Empty links due to validate_url/filter_var

feader · September 21, 2020, 3:19pm

Since the new URL filters were introduced last week, some posts were not processed by some of my plugins. Today, I tried to find out the cause.

It turned out that the URLs of all these posts contained non-latin characters, and filter_var with the FILTER_VALIDATE_URL option, which is called in validate_url, does not consider these URLs valid, so in the line

$entry_link = rewrite_relative_url($site_url, clean($item->get_link()));

in rssutils.php the left hand side is the empty string, which in turn is entered into the DB and caused my plugins to skip the processing of these posts since they check $article['link'] in the article_filter hook.

Example post, which is contained in the r/brasil feed. myfeedsucks shows the correct links, but if it only works with the FeedParser class, it should do that since in the class, validate_url isn’t called, only clean.

Maybe this is an edge case of my PHP installation, and even if it isn’t, I don’t know what to do. Changing the code in validate_url to

if (filter_var($url, FILTER_VALIDATE_URL) === false && filter_var(htmlentities($url), FILTER_VALIDATE_URL) === false)

could work, but I don’t know if that is a good idea (maybe apply htmlentities to the path component only?).

If somebody could confirm that this is not only happening to me, I’d be obliged, otherwise, I’m sorry.

fox · September 21, 2020, 3:35pm

those probably should be urlencode()d but i’m not sure what’s the best place for it and if this is going to affect security somehow.

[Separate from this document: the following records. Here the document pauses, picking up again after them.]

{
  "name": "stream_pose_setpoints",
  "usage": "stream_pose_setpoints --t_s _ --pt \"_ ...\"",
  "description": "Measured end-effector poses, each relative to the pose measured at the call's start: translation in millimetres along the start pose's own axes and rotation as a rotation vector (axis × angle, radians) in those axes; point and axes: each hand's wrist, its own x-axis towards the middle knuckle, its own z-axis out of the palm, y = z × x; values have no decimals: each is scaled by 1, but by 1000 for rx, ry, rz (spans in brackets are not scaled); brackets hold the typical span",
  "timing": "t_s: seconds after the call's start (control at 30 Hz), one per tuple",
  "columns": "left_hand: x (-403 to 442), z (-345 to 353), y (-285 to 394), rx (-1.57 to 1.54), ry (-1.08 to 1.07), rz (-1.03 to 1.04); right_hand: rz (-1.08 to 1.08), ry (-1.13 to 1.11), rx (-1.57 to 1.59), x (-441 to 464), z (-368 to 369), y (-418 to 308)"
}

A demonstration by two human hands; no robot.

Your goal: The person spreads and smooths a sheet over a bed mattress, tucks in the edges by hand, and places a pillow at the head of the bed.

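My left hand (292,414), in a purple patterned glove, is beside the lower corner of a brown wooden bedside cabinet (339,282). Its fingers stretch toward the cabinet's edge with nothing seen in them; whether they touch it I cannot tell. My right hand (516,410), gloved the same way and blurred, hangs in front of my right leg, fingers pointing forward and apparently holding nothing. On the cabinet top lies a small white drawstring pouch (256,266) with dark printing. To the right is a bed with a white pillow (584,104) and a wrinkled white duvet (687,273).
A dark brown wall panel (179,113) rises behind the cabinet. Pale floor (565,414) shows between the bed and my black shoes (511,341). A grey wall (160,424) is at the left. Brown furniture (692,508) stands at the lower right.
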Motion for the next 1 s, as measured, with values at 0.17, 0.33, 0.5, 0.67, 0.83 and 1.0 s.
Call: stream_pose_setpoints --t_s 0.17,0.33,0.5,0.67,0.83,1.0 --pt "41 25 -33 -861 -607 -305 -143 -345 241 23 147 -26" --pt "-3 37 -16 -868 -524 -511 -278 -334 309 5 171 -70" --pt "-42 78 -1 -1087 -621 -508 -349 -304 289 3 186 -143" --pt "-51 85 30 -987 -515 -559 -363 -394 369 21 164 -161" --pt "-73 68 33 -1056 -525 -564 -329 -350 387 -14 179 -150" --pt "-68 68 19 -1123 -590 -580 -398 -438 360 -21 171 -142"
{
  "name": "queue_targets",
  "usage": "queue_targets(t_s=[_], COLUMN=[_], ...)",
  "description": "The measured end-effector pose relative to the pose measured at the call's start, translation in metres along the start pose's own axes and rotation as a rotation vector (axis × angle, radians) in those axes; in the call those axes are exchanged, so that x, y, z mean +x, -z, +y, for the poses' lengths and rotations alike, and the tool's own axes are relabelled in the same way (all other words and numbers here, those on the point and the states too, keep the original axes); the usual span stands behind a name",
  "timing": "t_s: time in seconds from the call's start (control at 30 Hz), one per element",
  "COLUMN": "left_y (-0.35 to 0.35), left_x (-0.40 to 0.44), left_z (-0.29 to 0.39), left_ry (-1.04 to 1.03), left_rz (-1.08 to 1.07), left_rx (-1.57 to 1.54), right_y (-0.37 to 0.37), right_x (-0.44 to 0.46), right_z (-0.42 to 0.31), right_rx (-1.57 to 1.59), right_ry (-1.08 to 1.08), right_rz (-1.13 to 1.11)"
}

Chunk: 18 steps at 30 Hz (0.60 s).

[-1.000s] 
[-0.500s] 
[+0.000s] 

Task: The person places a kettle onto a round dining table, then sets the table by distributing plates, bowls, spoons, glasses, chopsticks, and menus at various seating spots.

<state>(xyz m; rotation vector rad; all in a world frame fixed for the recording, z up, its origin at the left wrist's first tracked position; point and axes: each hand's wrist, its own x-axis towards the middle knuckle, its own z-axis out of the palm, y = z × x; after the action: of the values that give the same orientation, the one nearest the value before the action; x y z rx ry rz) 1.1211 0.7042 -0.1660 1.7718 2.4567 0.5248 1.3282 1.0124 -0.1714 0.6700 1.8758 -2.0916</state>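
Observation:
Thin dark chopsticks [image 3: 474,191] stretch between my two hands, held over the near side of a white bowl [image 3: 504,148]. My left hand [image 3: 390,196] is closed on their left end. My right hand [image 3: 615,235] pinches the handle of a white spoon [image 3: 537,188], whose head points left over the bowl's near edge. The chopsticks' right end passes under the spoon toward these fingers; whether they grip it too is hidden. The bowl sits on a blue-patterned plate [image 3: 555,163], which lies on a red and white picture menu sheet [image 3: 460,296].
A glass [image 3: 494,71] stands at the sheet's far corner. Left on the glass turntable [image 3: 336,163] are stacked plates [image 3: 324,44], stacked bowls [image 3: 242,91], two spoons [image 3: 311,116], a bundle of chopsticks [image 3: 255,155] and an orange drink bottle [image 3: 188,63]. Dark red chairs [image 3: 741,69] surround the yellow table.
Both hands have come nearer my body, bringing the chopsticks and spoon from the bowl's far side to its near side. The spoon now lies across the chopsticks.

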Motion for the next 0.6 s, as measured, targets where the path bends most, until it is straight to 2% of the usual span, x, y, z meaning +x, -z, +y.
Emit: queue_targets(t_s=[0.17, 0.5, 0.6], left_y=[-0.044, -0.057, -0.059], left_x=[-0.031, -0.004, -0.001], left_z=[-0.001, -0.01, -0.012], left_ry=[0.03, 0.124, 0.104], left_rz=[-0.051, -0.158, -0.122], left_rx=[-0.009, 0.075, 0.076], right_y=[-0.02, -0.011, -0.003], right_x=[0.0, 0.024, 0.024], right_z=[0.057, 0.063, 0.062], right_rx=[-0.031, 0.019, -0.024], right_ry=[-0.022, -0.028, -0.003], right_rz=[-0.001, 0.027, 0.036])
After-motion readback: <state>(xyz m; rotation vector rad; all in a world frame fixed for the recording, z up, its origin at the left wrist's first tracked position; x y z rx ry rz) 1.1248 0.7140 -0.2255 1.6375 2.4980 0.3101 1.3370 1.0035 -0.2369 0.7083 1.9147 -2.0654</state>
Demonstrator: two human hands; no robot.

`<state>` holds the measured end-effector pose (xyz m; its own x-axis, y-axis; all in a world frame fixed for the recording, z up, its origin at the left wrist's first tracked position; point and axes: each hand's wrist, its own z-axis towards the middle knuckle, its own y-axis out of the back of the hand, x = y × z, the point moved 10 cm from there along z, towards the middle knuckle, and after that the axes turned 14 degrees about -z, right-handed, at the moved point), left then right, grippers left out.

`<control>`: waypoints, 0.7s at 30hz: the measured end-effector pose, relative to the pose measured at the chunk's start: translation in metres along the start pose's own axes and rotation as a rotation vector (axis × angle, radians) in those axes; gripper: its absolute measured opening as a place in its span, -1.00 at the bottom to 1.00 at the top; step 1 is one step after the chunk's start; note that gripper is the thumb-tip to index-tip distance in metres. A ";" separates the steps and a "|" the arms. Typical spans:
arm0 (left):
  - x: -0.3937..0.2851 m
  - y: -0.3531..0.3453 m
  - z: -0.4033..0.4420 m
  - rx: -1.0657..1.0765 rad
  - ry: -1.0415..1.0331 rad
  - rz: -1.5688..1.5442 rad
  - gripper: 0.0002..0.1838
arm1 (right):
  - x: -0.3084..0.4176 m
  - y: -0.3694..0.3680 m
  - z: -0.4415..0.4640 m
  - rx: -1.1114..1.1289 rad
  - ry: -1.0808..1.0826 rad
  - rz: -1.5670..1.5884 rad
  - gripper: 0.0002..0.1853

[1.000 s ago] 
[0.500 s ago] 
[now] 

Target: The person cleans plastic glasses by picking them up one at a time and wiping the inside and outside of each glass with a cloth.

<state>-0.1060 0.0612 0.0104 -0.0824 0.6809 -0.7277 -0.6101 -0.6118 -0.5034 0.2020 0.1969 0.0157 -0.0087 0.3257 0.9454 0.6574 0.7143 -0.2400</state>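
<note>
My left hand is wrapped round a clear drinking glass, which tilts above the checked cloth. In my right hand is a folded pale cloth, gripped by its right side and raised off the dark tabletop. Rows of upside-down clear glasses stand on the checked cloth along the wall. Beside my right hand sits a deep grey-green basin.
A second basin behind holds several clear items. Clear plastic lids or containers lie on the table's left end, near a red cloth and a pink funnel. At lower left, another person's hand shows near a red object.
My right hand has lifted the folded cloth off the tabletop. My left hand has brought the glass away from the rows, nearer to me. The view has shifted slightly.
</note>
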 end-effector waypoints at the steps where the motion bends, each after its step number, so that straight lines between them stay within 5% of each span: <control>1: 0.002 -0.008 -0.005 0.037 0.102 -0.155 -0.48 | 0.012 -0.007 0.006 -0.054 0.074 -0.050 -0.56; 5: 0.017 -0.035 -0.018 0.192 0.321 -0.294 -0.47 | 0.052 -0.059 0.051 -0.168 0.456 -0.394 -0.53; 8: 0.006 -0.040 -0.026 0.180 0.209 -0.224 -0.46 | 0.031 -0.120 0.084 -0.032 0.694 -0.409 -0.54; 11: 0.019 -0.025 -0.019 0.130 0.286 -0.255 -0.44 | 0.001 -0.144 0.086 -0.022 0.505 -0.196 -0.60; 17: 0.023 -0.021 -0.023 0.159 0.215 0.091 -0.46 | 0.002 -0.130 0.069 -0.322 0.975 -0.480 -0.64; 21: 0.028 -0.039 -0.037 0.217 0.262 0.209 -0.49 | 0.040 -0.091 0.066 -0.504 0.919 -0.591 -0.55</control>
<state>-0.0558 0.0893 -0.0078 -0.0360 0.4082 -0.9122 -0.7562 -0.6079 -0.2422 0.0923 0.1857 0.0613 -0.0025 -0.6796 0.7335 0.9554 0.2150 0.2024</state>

madmap · September 22, 2020, 9:47am

Got the same Issue: Seems links with special chars (ç, ä, ö, [space], etc…) don’t work anymore: for some feeds I am the originator and url-encode them there, for other I cant.

fox · September 22, 2020, 10:00am

again i suppose the only way is urlencode()ing the URL passed to filter_var() because it specifically rejects all non-ascii characters (and its not wrong, such URLs are technically not valid).

main problem with this is possible feeds with URLs already urlencoded, double urlencode would break things.

pc_principal · September 22, 2020, 10:59am

I can confirm this issue, too.
Thank you, fox, for investigating this issue.

I wrote a small proof of concept code change for the beginning of the validate-Method in UrlHelper class. It should also be able to handle the problem of double-urlencoding. The biggest difference is that parse_url is called before the filter-var function, which is not really recommended by the php documentation. Therefore I would suggest to use a regex as referenced in the code comments, just to be “sure” that there is no shitty malicious input. Certainly this regex would have a performance impact, but it should be not that problem…
Testing this static url validation method could also be a great job of a unit test.

	$url = clean($url);

	# fix protocol-relative URLs
	if (strpos($url, "//") === 0)
		$url = "https:" . $url;
	
    // we should not pass the $url to parse_url without a (basic) check
    // therefore one could use the regex from here: https://urlregex.com/ RFC 3986 compliant
	
	// always decode here
	$tokens = parse_url(rawurldecode($url));
	if (!$tokens['host'])
		return false;

    // this could be checked via regex, too
	if (!in_array(strtolower($tokens['scheme']), ['http', 'https']))
		return false;

	if ($tokens['path']) {
		// encode path, but respect "/" path delimiters
		$tokens['path'] = implode("/", array_map("rawurlencode", explode("/", $tokens['path'])));
	}
	$url = self::build_url($tokens);

    // $url need to contain ascii characters only! otherwise the url is not valid.
	if (filter_var($url, FILTER_VALIDATE_URL) === false) {
		return false;
	}

	if ($extended_filtering) { [...]

fox · September 22, 2020, 11:23am

i’d rather keep scheme checking as is, instead of using regular expressions.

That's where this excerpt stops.